== Exercise prompt ==
Reproduce the material that follows, please, but only from its first line to the line containing "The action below", inclusive.

== Data to examine ==
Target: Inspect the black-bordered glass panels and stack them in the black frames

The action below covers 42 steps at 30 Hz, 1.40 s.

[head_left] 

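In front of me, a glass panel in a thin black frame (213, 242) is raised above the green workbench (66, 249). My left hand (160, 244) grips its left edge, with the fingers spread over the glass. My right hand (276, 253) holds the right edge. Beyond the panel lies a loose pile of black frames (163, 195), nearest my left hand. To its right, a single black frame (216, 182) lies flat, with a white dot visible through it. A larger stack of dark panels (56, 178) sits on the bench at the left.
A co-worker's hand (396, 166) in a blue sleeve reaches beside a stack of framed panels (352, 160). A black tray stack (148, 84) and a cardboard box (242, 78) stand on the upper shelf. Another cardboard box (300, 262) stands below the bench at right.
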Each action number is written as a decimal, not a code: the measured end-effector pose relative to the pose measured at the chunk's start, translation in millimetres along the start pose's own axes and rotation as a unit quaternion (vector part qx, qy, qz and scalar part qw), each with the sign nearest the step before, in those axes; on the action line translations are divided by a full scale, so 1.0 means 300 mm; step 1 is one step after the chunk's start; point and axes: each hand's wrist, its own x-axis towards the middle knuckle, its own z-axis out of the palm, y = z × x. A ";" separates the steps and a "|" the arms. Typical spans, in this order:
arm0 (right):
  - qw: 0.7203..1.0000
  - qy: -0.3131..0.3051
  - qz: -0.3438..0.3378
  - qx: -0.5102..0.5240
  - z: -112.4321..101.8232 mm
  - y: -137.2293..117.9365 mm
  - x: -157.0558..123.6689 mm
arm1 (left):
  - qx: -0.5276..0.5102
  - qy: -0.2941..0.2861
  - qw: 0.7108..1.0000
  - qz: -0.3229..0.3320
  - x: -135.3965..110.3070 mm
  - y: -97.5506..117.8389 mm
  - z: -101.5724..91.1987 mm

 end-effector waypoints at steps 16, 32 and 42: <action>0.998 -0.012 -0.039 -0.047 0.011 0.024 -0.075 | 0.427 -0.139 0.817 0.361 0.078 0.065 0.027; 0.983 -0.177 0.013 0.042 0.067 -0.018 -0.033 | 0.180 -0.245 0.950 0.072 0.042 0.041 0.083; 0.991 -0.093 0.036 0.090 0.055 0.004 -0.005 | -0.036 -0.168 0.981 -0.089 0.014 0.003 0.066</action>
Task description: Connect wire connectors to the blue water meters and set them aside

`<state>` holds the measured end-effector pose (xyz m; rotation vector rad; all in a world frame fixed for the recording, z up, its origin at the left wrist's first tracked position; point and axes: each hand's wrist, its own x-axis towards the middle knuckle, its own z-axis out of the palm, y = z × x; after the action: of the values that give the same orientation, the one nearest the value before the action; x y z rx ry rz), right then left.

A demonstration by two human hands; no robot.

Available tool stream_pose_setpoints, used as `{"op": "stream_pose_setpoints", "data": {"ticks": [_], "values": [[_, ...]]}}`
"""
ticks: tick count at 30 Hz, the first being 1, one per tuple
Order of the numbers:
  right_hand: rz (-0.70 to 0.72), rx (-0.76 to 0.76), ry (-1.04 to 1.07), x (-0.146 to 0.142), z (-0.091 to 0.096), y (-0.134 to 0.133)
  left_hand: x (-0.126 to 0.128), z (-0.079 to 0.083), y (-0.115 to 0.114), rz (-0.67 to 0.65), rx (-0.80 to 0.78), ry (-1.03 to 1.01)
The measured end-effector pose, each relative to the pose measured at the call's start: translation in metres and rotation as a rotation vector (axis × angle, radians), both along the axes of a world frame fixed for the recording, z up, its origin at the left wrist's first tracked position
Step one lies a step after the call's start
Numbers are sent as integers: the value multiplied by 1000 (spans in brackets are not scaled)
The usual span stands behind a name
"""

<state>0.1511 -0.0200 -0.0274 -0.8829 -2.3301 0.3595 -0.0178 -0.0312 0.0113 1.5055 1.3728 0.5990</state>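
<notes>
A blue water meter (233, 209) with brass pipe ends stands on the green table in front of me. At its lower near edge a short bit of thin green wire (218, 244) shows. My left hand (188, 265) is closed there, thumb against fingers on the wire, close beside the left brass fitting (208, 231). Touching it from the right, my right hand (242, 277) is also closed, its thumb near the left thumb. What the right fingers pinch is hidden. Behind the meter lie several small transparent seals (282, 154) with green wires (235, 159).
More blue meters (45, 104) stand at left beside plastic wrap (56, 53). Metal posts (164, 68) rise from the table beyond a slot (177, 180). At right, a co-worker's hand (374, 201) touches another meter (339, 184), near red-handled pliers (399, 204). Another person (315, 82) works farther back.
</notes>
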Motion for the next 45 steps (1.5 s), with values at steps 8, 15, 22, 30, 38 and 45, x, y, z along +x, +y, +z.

== Solution to this task ==
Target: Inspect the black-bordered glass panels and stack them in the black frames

The action below covers 42 steps at 30 Hz, 1.40 s.

The output above is complete as it stands.